俺様社長と秘密の契約
4.彼女の決意、提示された条件
・・・その日以来、私は時間を作ってはお爺様の家に足を運んだ。
でも。
お爺様は、私を急かしたりしなかった。

毎日取り留めのない話をしたり、仕事の愚痴を聞いてくれたり。
日によっては具合が悪くベッドに横になっているお爺様の傍で、静かに手を握っている日もあった。


「…龍吾は元気か?最近、あまり顔を出さないな」
そう言ったお爺様は少し寂しそうな顔。
社長の事を、自分の子供のように可愛がっている事が手に取るようにわかった。


「とても元気ですよ。最近、とても忙しいんです。海外に業務拡大をしていますから」

「…そうか、龍吾はやり手だからな。…理子は、龍吾の傍にいなくていいのか?
専任秘書をしているんだろう?」

「大丈夫です。仕事はきっちにこなしていますから。
時間がある時だけ、こうやってここに来ているんです、気にしないでください」

そう言って微笑めば、お爺様も優しく微笑んだ。

「ありがとう、理子。

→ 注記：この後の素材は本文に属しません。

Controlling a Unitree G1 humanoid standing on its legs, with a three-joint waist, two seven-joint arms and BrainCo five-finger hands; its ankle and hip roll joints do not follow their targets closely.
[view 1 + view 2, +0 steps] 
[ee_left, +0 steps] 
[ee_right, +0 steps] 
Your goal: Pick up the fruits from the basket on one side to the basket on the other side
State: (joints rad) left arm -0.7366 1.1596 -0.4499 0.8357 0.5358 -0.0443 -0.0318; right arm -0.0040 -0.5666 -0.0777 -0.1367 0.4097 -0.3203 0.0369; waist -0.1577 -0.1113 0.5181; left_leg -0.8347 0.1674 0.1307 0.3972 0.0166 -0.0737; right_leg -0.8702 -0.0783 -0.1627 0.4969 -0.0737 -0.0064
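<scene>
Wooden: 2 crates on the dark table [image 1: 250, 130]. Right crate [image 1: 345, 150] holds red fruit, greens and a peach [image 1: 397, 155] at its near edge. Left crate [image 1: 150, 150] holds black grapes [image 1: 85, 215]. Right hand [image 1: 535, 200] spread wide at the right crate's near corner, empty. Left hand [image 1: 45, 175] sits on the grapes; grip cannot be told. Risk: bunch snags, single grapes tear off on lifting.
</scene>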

理子は、真理に似て本当に心の優しい子だ」

「・・・そんな」

「…そうだ、理子に渡したいものがあったんだ」

「…なんですか、これは?」

枕元から、一通の封筒を私に手渡したお爺様。

「私から、理子にラブレターだ」
「フフ…そうなんですか?・・・それじゃあ、お家に帰ってから、ゆっくり読みますね」

私の言葉に、お爺様は笑って頷いた。


「…理子、」
「はい?」

「明日、…龍吾と一緒にここに来てくれないか?」
「…どうでしょう、私は来られると思いますが、龍吾さんはわかりません」

困った顔でそう言うと、お爺様は懇願するようにもう一度言った。

「・・・頼む、30分でいいから、時間を作って二人で来てくれ」
「…分かりました、何とかしてみます、来れる時間が分かったら、竹田さんに伝えますね」

私の言葉を聞いたお爺様は、安心したように目を閉じた。
ここ数日、お爺様は眠っている時間が多いと、竹田が言っていた。